Try it:
Give again, word for word, every line in the entries below from the line with "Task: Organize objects" up to and including the line with "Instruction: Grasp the", and no other line.

Given records:
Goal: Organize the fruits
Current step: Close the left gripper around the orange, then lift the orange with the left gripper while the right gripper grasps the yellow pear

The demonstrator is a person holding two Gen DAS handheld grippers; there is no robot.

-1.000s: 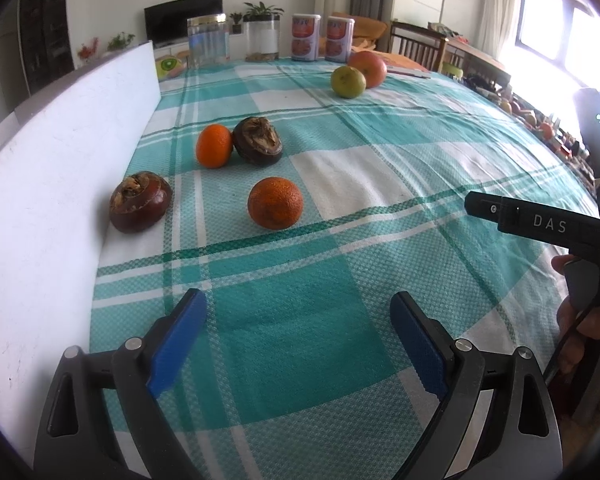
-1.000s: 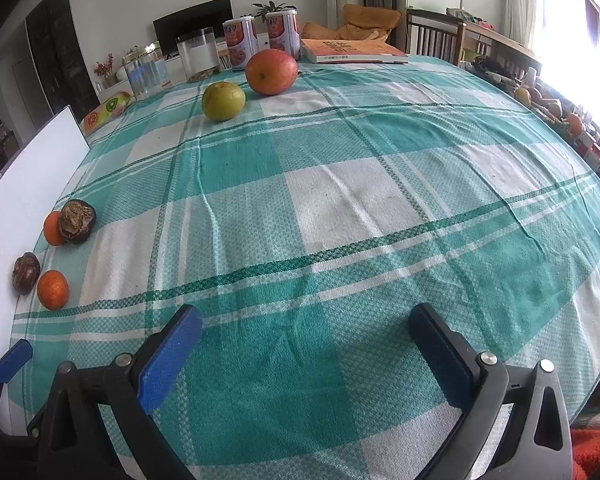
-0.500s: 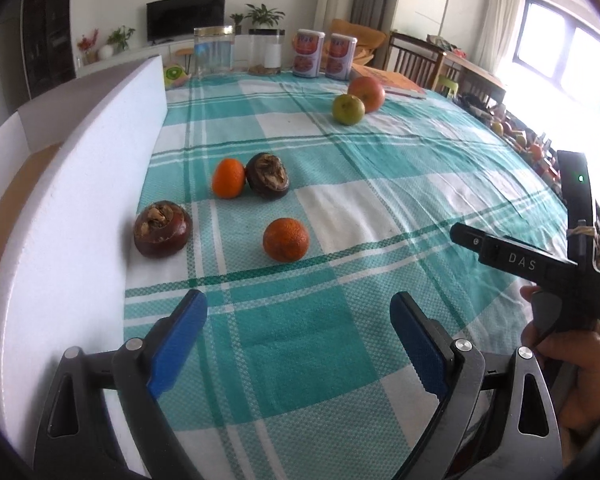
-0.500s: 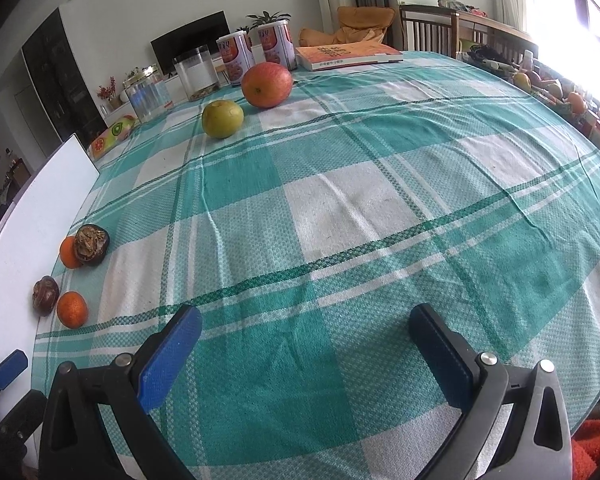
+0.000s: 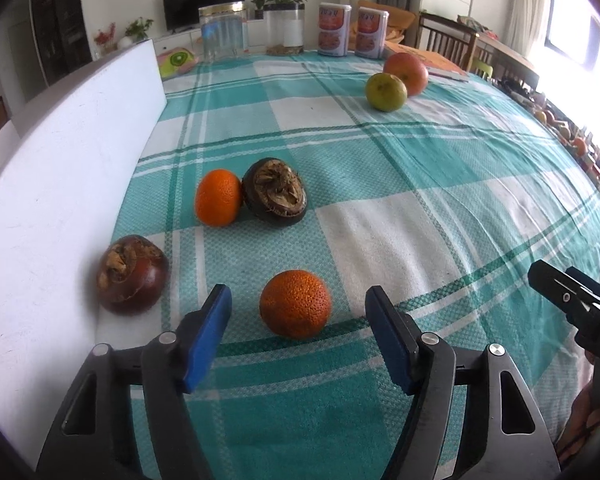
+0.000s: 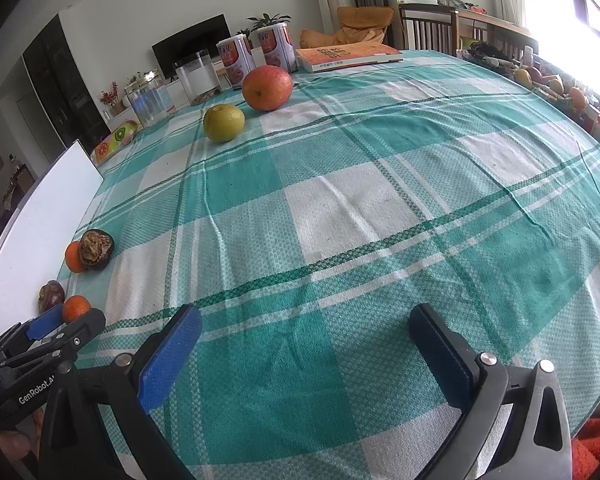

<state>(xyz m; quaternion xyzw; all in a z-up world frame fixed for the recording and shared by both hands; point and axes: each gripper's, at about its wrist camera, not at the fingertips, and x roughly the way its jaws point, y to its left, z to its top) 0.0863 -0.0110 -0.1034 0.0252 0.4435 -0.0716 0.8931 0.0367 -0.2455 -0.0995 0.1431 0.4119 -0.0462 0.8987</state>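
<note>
My left gripper (image 5: 298,304) is open, its blue pads flanking a small orange (image 5: 295,304) on the checked cloth without touching it. A dark brown fruit (image 5: 131,280) lies to its left by the white foam board. Farther off, a second small orange (image 5: 218,197) touches another dark fruit (image 5: 276,190). A green fruit (image 5: 385,86) and a large red-orange fruit (image 5: 406,68) sit at the far right. My right gripper (image 6: 306,330) is open and empty above bare cloth. The left gripper (image 6: 60,320) shows in the right wrist view by the near orange (image 6: 76,308).
A white foam board (image 5: 60,168) stands along the table's left edge. Jars (image 5: 222,28) and two cans (image 5: 334,30) line the far edge, with an orange book (image 6: 348,56). The right gripper's body (image 5: 576,300) shows at the right in the left wrist view.
My left gripper has moved forward and down so the near orange now sits between its pads. The right gripper has shifted only slightly.
</note>
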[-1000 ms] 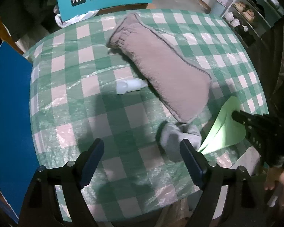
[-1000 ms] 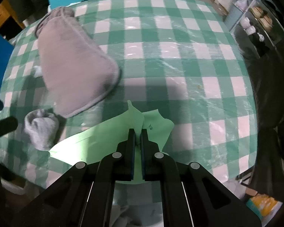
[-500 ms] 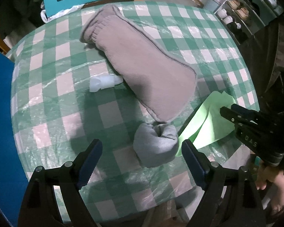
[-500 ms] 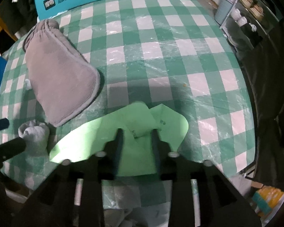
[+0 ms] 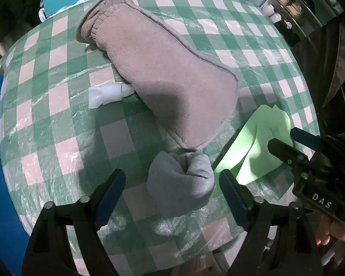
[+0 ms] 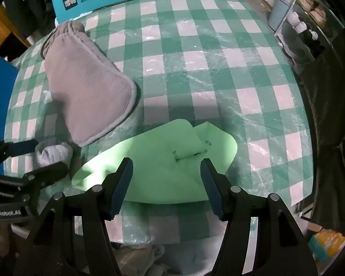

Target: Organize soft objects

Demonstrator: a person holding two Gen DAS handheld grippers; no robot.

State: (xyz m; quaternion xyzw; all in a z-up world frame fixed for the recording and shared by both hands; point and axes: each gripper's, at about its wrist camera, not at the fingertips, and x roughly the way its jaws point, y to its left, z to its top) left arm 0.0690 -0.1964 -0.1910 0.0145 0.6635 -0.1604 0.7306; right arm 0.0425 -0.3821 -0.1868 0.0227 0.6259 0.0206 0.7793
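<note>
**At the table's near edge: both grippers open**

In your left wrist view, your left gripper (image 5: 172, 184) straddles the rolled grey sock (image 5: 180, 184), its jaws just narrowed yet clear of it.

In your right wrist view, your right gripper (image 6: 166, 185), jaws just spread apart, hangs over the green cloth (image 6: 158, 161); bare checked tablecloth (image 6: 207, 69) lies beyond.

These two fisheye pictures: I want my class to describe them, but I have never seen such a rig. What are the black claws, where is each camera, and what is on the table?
A person holds a hand-held claw in each hand; a camera on each looks along its fingers. The left view shows the left claw open around a rolled grey sock, closing without touching. The right view shows the right claw, just opening, above a green cloth lying free. Also on the checked tablecloth: a grey mitt and a white wrapper. Nothing is held.
</note>
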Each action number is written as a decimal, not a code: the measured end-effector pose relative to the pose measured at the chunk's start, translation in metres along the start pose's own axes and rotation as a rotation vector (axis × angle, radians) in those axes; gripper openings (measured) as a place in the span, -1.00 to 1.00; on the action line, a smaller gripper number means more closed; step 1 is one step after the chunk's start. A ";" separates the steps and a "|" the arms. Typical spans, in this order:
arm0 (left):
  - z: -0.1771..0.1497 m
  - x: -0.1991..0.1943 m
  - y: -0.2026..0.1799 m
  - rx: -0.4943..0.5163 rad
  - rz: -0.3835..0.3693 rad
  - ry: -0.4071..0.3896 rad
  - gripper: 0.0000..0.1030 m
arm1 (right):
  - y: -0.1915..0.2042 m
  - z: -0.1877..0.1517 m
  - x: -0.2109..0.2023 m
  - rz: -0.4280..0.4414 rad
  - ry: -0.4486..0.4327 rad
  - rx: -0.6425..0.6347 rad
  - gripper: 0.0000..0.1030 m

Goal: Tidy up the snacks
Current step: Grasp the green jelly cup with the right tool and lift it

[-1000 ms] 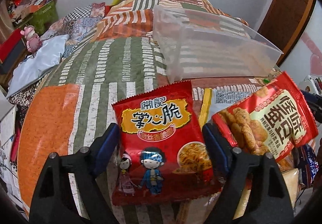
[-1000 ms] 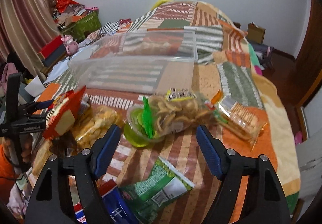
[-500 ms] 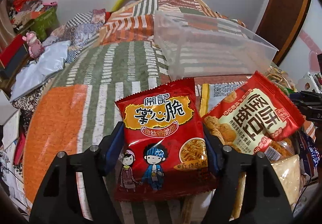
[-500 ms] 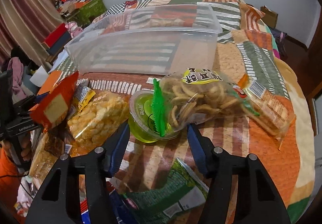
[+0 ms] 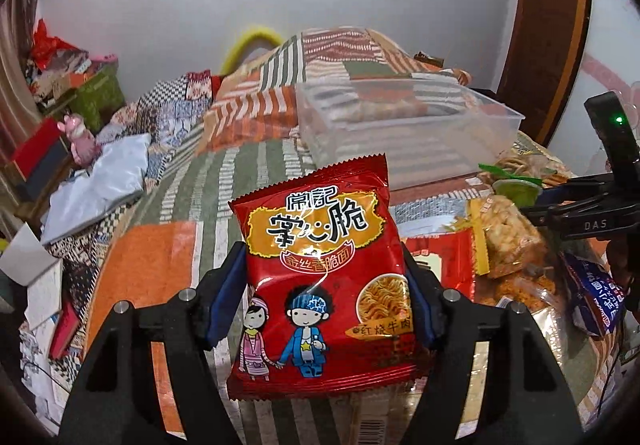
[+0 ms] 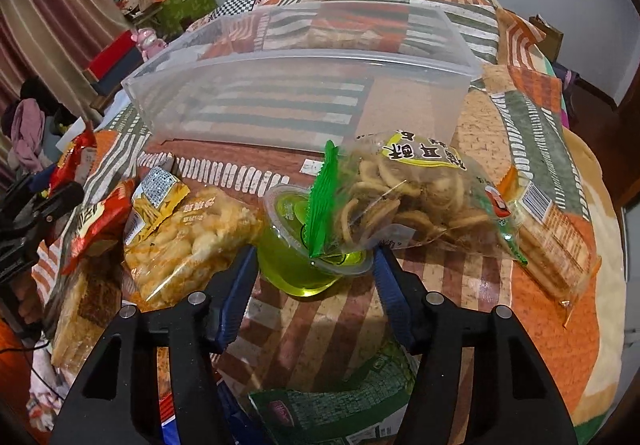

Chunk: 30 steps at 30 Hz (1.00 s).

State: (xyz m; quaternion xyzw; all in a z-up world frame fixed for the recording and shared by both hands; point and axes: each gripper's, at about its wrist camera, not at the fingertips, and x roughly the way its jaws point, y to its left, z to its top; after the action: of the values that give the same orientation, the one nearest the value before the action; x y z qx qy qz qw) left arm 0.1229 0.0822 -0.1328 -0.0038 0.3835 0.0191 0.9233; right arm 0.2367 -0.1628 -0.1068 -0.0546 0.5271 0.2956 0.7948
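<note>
My left gripper (image 5: pixel 322 297) is shut on a red noodle snack packet (image 5: pixel 320 277) and holds it up above the bed. A clear plastic bin (image 5: pixel 404 125) stands beyond it; it also shows in the right wrist view (image 6: pixel 304 93). My right gripper (image 6: pixel 314 281) is open, its fingers on either side of a green jelly cup (image 6: pixel 308 245). A clear bag of ring biscuits (image 6: pixel 408 201) with a green edge leans on the cup.
Around the cup lie a bag of yellow puffs (image 6: pixel 188 241), a cracker pack (image 6: pixel 548 233), a red packet (image 6: pixel 100 221) and a green packet (image 6: pixel 344 401). The patchwork bedspread (image 5: pixel 168 253) stretches left. Boxes and clutter (image 5: pixel 68 85) line the far left wall.
My left gripper closed on the red noodle packet and lifted it. My right gripper moved forward and down until its fingers flank the green jelly cup.
</note>
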 end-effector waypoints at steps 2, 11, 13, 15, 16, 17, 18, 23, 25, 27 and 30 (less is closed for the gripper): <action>0.001 -0.003 -0.003 0.008 0.004 -0.012 0.35 | 0.001 -0.001 -0.001 -0.001 -0.009 -0.003 0.08; 0.005 -0.021 -0.006 0.004 0.009 -0.053 0.35 | 0.014 -0.010 -0.023 -0.033 -0.090 -0.056 0.07; 0.008 -0.027 -0.007 0.002 0.010 -0.066 0.35 | 0.016 -0.013 -0.030 -0.038 -0.111 -0.066 0.07; 0.011 -0.032 -0.007 -0.002 0.007 -0.077 0.35 | 0.018 -0.014 -0.036 -0.037 -0.124 -0.069 0.07; 0.011 -0.034 -0.008 -0.004 0.004 -0.081 0.35 | 0.019 -0.014 -0.041 -0.031 -0.137 -0.069 0.07; 0.014 -0.036 -0.008 -0.008 0.000 -0.087 0.35 | 0.020 -0.014 -0.044 -0.028 -0.144 -0.069 0.07; 0.016 -0.039 -0.008 -0.012 -0.004 -0.092 0.35 | 0.022 -0.014 -0.049 -0.025 -0.155 -0.070 0.07; 0.034 -0.046 -0.010 -0.021 -0.014 -0.127 0.35 | 0.031 -0.005 -0.076 -0.019 -0.239 -0.095 -0.21; 0.041 -0.046 -0.011 -0.024 -0.023 -0.136 0.35 | 0.031 0.002 -0.084 -0.024 -0.262 -0.098 -0.74; 0.051 -0.045 -0.013 -0.028 -0.036 -0.142 0.35 | 0.028 0.010 -0.089 -0.010 -0.274 -0.086 -0.82; 0.057 -0.041 -0.013 -0.035 -0.038 -0.139 0.35 | 0.026 0.015 -0.083 -0.024 -0.244 -0.088 -0.79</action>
State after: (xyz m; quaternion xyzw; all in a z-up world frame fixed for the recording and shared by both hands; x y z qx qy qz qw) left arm 0.1348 0.0694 -0.0639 -0.0258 0.3180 0.0084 0.9477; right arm 0.2125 -0.1696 -0.0217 -0.0592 0.4123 0.3131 0.8535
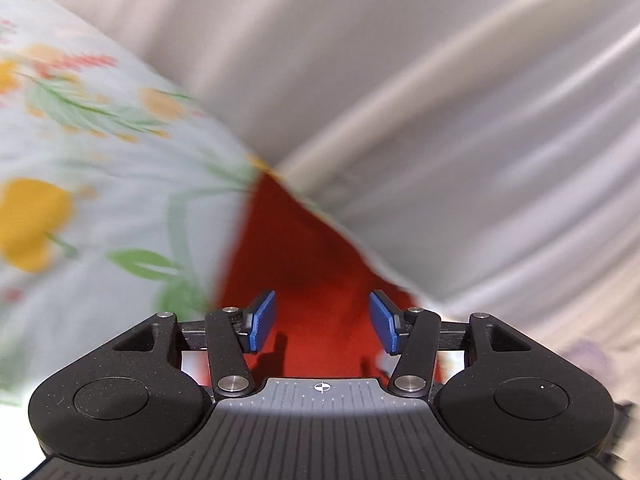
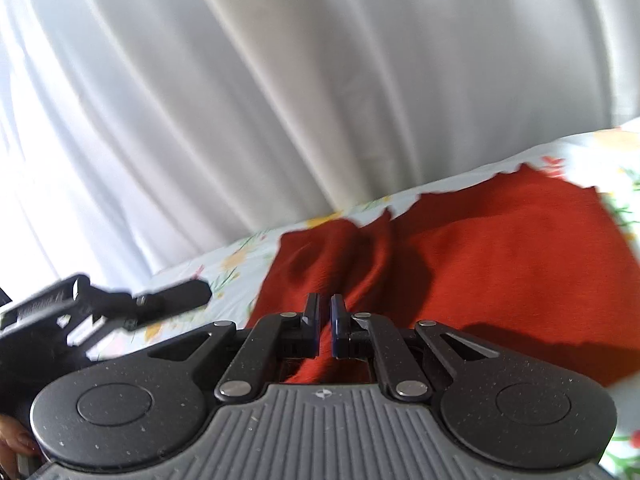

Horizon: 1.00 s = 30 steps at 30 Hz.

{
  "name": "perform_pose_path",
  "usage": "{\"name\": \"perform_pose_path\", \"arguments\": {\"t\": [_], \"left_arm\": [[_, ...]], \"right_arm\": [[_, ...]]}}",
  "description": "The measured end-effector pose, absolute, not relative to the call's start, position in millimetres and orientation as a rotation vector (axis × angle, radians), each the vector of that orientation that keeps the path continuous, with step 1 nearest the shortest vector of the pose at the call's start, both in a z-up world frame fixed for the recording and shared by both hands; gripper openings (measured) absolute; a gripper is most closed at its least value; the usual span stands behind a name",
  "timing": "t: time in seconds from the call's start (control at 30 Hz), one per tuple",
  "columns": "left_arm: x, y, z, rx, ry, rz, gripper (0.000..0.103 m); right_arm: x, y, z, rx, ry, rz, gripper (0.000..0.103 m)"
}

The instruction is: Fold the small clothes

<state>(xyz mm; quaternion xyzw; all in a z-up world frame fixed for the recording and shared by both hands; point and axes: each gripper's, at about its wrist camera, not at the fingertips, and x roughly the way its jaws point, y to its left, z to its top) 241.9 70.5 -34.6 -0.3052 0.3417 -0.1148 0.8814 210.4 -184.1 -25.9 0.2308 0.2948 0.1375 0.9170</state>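
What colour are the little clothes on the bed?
The garment is plain red-orange, lying on a flowery bedsheet. It shows best in the right wrist view.

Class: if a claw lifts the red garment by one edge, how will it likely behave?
The red garment would probably drape limply: it already ridges by the right claw. Likely light, being thin. It may slide over the floral sheet.

This looks like a home, most likely a bedroom. A soft surface covered by a pale floral sheet (image 1: 92, 168), printed with yellow and orange flowers and green leaves, suggests a bed. Behind it hang white curtains (image 2: 248, 92) in long folds, with daylight glowing through them.
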Motion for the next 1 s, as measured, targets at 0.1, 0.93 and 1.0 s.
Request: {"name": "perform_pose_path", "arguments": {"t": [0.1,0.93,1.0], "left_arm": [[249.8,71.4,-52.2,-0.567,0.775,-0.121,0.055],[252.7,57.3,-69.4,-0.6,0.83,-0.175,0.061],[255.2,52.6,-74.1,-0.639,0.841,-0.245,0.065]], "right_arm": [[217.9,-163.2,-36.7,0.416,0.656,0.341,0.005],[255.0,-156.9,-38.2,0.389,0.728,0.286,0.006],[256.5,-156.5,-47.3,0.341,0.761,0.264,0.006]]}}
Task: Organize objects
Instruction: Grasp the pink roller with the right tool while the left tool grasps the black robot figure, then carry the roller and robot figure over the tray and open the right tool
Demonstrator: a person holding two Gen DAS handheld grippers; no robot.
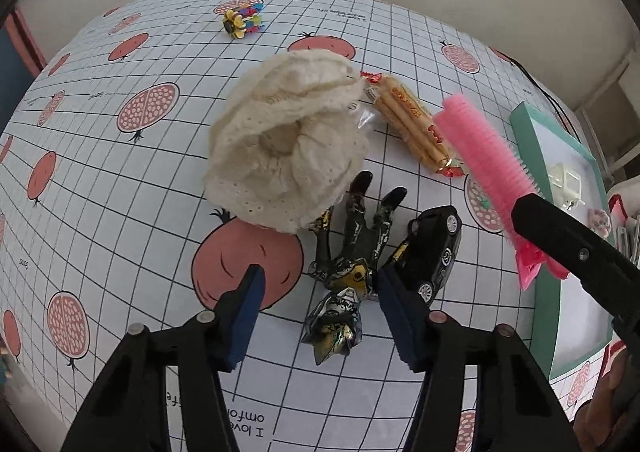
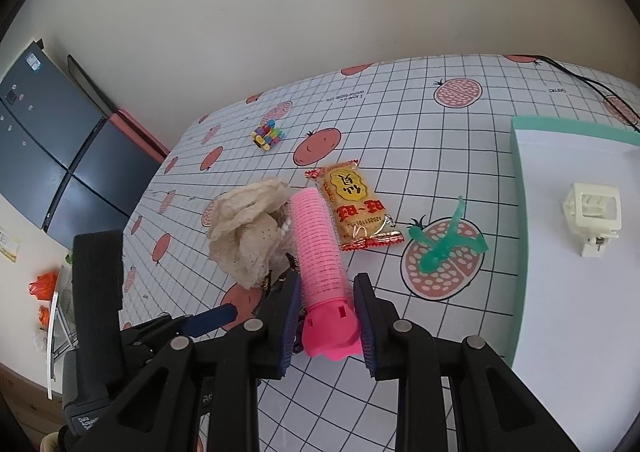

Exercise response:
Task: Organize objects
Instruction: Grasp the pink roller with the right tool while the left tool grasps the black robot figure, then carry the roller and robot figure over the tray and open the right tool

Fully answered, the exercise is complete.